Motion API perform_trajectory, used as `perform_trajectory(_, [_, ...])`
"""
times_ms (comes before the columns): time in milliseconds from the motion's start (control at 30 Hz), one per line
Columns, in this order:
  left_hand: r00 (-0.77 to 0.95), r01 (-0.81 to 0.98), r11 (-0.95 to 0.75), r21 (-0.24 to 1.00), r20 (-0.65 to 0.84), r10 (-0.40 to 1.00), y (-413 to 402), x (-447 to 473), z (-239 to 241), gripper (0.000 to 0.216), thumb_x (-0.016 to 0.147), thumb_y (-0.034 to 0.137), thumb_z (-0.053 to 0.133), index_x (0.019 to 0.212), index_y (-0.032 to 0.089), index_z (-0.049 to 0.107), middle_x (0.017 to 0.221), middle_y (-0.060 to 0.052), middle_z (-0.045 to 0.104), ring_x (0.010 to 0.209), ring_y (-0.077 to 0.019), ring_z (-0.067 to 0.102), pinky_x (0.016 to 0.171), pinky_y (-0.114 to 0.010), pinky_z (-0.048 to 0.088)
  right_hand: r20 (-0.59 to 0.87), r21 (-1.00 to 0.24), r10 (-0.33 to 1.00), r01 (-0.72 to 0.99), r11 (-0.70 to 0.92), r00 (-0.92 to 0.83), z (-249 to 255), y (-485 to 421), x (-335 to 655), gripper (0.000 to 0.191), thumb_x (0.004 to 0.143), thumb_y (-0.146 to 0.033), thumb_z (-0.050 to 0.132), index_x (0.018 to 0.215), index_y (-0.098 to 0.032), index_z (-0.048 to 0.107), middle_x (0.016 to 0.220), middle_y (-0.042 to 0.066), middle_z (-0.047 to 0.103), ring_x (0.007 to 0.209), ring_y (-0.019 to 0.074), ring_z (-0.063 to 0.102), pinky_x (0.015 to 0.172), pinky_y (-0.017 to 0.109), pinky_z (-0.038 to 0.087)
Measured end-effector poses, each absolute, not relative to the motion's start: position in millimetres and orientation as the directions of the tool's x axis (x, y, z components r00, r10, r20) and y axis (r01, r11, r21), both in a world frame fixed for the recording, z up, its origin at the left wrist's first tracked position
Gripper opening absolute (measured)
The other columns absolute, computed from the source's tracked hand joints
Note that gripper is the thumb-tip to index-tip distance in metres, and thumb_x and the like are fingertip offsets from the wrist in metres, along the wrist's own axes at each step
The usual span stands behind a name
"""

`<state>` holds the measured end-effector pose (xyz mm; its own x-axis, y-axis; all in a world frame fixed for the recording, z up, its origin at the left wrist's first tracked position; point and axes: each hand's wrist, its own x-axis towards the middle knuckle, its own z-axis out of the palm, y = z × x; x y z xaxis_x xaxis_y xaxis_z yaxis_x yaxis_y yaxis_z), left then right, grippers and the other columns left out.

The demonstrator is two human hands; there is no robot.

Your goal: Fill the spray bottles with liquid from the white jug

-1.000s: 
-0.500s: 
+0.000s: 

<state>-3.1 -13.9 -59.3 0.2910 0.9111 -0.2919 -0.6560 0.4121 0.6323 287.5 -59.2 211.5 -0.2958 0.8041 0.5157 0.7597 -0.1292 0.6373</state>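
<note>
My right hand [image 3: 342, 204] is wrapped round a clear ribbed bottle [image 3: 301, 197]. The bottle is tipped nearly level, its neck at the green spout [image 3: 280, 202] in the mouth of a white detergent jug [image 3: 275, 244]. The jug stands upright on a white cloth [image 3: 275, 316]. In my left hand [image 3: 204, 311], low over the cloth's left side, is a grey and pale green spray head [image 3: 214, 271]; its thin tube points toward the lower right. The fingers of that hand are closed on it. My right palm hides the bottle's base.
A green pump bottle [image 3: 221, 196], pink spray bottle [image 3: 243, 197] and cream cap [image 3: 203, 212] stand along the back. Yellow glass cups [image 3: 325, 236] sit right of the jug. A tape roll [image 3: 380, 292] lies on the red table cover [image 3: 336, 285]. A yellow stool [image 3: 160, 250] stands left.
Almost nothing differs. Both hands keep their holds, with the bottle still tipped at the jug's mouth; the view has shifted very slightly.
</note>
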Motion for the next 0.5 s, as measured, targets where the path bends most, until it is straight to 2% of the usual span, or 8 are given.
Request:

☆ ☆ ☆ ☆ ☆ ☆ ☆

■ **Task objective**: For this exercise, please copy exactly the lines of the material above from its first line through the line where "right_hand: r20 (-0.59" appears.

■ **Exercise output**:
Motion API perform_trajectory, used as `perform_trajectory(_, [_, ...])`
"""
times_ms (comes before the columns): time in milliseconds from the motion's start (control at 30 Hz), one per line
Columns, in this order:
  left_hand: r00 (-0.77 to 0.95), r01 (-0.81 to 0.98), r11 (-0.95 to 0.75), r21 (-0.24 to 1.00), r20 (-0.65 to 0.84), r10 (-0.40 to 1.00), y (-413 to 402), x (-447 to 473), z (-239 to 241), gripper (0.000 to 0.216), thumb_x (-0.016 to 0.147), thumb_y (-0.034 to 0.137), thumb_z (-0.053 to 0.133), index_x (0.019 to 0.212), index_y (-0.032 to 0.089), index_z (-0.049 to 0.107), middle_x (0.017 to 0.221), middle_y (-0.060 to 0.052), middle_z (-0.045 to 0.104), ring_x (0.010 to 0.209), ring_y (-0.077 to 0.019), ring_z (-0.067 to 0.102), pinky_x (0.016 to 0.171), pinky_y (-0.114 to 0.010), pinky_z (-0.048 to 0.088)
  right_hand: r20 (-0.59 to 0.87), r21 (-1.00 to 0.24), r10 (-0.33 to 1.00), r01 (-0.72 to 0.99), r11 (-0.70 to 0.92), r00 (-0.92 to 0.83), z (-249 to 255), y (-485 to 421), x (-335 to 655), gripper (0.000 to 0.191), thumb_x (0.004 to 0.143), thumb_y (-0.146 to 0.033), thumb_z (-0.050 to 0.132), index_x (0.018 to 0.215), index_y (-0.098 to 0.032), index_z (-0.048 to 0.107), middle_x (0.016 to 0.220), middle_y (-0.042 to 0.066), middle_z (-0.047 to 0.103), ring_x (0.007 to 0.209), ring_y (-0.019 to 0.074), ring_z (-0.063 to 0.102), pinky_x (0.015 to 0.172), pinky_y (-0.017 to 0.109), pinky_z (-0.038 to 0.087)

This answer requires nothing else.